What did I have to lose? Oh, a couple of hours I'll never get back. But I had to try it!

First I had to split the Dylan face so that it looked like this:




Then I had to convert my book cover to black and white, an easy task. I didn't have to worry about cutting faces in half because my publisher had already done it for me.




Can you see it, is it starting to take shape? But it was not as easy as it sounds. Face-scanning equipment can tell you that even if two faces look similar, features can be totally different in relation to each other. I'd never get an exact match.

But the results surprised me.




Creepy-looking, I know! But take another look at it. The hairline is very close, though it's hard to see under Bob's curly thatch.  If Bob bugged out his sleepy eyes a little, they'd align almost perfectly. The nose - just look at how that nose matches up! It's incredible. And the upper lip is so exact that it scares me. I swear I did not retouch this thing in any way, just tried to match photo sizes. The biggest discrepancy is in the jaw and chin. Harold had a sort of leading-man jawline, and Bob does not. His facial features back then were almost childlike. But just look at the rest of it!

So what's the point of all this? I just had to find out what it would look like. 




And take a look at this. Since the chin is the feature that matches the least, I decided to crop it out. Now you see the close harmony between eyes, nose and mouth in two men who look not even remotely like each other. 
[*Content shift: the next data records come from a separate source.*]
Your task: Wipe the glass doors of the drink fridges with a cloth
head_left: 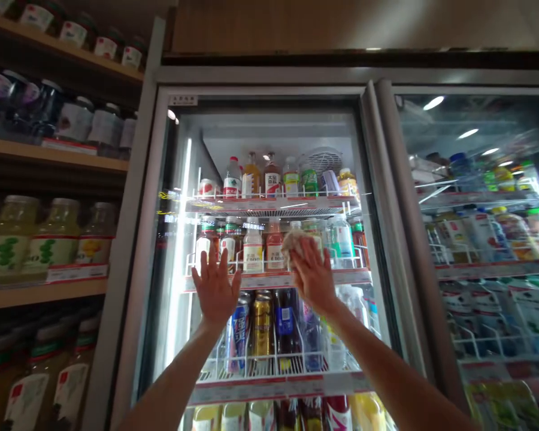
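Observation:
My left hand (pixel 216 290) is raised at the glass door (pixel 269 129) of a lit drinks fridge, its fingers spread and nothing in it. To its right, my right hand (pixel 313 278) presses a crumpled beige cloth (pixel 294 244) against the same glass. The fingers lie over the cloth and hide part of it. Behind the glass, bottles such as a pink-orange one (pixel 274 244) stand on the middle shelf. A gold can (pixel 263 323) and a blue can (pixel 238 332) show on the shelf below, between my forearms.
A grey door frame (pixel 395 239) divides this door from a second glass door (pixel 485 137) on the right, with more drinks behind it. Wooden shelves (pixel 49 296) with jars and bottles stand close on the left. Above the fridge runs a brown panel (pixel 341 27).

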Action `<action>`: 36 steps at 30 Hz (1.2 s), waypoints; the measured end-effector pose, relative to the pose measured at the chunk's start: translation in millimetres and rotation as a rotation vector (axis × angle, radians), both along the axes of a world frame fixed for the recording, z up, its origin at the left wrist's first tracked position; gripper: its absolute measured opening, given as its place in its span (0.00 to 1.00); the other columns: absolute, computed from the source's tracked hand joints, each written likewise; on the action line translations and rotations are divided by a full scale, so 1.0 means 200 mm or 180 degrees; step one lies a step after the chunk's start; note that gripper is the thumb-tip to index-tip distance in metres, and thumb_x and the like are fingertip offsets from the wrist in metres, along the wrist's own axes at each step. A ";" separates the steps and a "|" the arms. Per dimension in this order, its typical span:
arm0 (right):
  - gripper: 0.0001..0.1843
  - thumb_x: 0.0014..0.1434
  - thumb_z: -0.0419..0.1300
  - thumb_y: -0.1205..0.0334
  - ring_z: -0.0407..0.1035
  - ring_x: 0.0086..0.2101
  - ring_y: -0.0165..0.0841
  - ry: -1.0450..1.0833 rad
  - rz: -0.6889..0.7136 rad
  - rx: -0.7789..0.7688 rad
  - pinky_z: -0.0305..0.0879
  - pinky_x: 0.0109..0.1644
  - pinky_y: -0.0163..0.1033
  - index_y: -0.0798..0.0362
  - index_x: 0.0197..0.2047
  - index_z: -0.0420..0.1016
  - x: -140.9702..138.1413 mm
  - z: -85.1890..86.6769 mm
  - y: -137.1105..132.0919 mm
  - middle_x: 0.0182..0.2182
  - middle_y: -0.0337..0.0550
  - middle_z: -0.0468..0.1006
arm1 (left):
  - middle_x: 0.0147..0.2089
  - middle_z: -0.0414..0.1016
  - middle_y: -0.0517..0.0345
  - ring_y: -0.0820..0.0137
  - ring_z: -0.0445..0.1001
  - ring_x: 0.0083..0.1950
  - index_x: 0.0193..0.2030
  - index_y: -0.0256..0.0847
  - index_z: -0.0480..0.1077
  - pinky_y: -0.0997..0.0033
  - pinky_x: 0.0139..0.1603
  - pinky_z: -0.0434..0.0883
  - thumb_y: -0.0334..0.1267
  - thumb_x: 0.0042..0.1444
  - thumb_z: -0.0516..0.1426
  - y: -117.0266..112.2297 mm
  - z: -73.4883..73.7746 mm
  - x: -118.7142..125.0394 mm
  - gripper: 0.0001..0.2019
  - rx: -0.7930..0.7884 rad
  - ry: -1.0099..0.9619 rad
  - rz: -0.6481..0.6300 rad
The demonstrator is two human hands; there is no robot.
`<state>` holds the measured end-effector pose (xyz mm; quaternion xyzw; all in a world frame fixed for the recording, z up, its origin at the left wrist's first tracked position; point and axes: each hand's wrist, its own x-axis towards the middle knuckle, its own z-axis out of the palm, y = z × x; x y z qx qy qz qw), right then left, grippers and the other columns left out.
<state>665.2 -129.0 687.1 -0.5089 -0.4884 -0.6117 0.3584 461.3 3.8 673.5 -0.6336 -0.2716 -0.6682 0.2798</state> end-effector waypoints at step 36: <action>0.22 0.61 0.45 0.59 0.51 0.61 0.50 0.1209 -0.0273 0.1103 0.49 0.56 0.64 0.57 0.55 0.68 0.24 0.45 -0.09 0.63 0.59 0.54 | 0.69 0.46 0.45 0.58 0.41 0.71 0.66 0.39 0.52 0.46 0.66 0.45 0.47 0.62 0.43 0.17 0.30 -0.19 0.27 0.0260 0.0301 -0.0073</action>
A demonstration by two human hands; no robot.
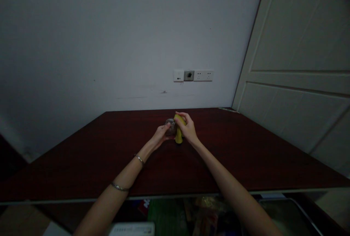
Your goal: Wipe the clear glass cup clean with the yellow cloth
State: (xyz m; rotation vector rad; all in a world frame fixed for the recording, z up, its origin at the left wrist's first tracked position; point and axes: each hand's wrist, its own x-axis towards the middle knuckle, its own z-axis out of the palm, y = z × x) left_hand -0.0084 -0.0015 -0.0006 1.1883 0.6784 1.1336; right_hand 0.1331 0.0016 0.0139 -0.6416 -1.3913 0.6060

And for one more little Dylan treat, here's the back cover of Down the Highway:




This is a negative of the original cover photo. Here is the same effect with the black-and-white of my cover:




I once had an editor who liked to say, "It doesn't matter what they say about you, so long as they spell your name right on the cheque." And I guess it doesn't matter how bad a book cover is, so long as they can still read your name.